Below is some material. Set down exactly the line where "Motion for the" appears and all lines after it, and stop at the last line.

**Data block:**
*** Begin section ***
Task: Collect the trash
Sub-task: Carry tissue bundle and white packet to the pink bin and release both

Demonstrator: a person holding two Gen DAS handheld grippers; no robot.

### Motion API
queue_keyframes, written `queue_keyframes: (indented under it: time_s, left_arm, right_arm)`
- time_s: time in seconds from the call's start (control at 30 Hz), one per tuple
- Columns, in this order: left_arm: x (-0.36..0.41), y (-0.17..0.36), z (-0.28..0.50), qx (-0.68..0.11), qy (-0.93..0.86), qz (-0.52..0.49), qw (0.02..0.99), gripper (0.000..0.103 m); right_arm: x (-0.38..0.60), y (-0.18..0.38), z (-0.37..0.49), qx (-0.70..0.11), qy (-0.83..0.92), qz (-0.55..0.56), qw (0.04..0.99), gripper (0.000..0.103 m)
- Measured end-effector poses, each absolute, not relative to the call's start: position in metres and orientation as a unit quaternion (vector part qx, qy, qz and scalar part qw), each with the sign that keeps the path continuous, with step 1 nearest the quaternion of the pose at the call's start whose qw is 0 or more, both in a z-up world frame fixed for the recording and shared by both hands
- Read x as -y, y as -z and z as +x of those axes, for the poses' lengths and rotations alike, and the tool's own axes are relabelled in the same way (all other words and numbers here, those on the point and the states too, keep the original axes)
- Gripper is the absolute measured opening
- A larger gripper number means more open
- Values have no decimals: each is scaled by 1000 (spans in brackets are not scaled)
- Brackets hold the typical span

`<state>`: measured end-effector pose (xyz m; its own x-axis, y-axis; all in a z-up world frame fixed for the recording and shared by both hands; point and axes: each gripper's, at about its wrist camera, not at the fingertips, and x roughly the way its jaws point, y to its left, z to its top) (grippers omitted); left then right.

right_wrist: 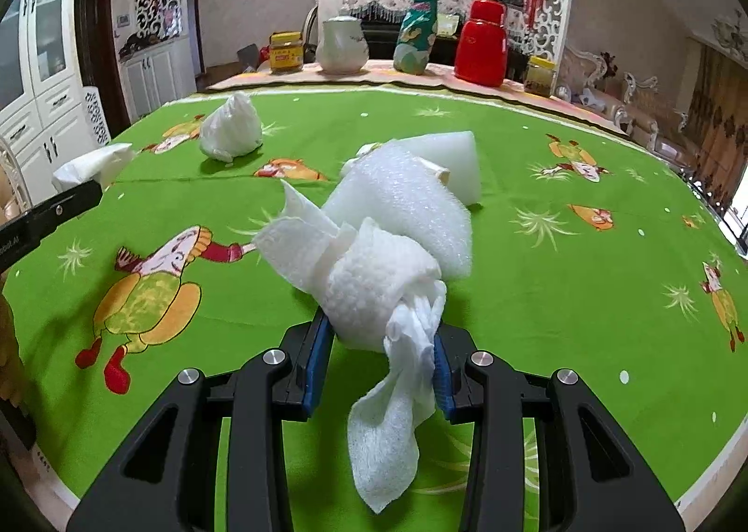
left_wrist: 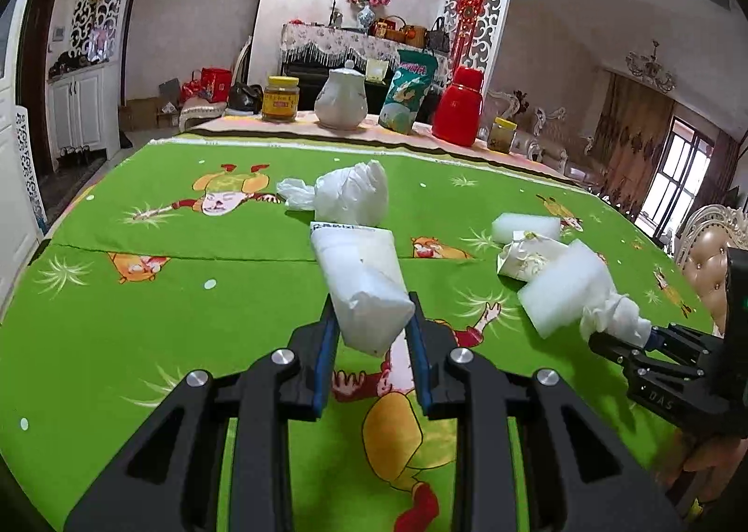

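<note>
Ahead, tied bag (left_wrist: 351,197), foam block (left_wrist: 526,226), left gripper (left_wrist: 374,335) clamping packet (left_wrist: 360,279), right gripper (right_wrist: 381,352) clamping tissue (right_wrist: 374,298).

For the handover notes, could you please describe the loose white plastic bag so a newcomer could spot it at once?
Start at the green cartoon tablecloth and look toward its far side, before the white teapot. The white plastic bag sits there alone on the cloth. Unlike the other white scraps, it is held by neither gripper and is crinkled and puffy, not foam or tissue.

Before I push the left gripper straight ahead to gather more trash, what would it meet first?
Probably the tied white plastic bag on the green cloth, straight beyond the white packet that the left gripper holds; depth is unclear.
</note>
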<state>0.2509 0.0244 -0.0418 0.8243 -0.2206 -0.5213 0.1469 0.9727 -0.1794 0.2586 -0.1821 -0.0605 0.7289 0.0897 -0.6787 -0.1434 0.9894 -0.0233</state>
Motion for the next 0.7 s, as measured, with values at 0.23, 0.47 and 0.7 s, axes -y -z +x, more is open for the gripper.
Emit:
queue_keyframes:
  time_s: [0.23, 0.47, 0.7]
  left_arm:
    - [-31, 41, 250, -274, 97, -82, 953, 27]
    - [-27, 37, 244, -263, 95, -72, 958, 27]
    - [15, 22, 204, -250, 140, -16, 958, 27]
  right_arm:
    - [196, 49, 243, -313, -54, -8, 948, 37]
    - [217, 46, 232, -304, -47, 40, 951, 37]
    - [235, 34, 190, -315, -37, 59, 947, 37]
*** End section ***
**Completed task:**
Motion for the next 0.7 s, as measured, with values at 0.23, 0.47 and 0.7 s, axes -y -z +x, more is open for the gripper.
Emit:
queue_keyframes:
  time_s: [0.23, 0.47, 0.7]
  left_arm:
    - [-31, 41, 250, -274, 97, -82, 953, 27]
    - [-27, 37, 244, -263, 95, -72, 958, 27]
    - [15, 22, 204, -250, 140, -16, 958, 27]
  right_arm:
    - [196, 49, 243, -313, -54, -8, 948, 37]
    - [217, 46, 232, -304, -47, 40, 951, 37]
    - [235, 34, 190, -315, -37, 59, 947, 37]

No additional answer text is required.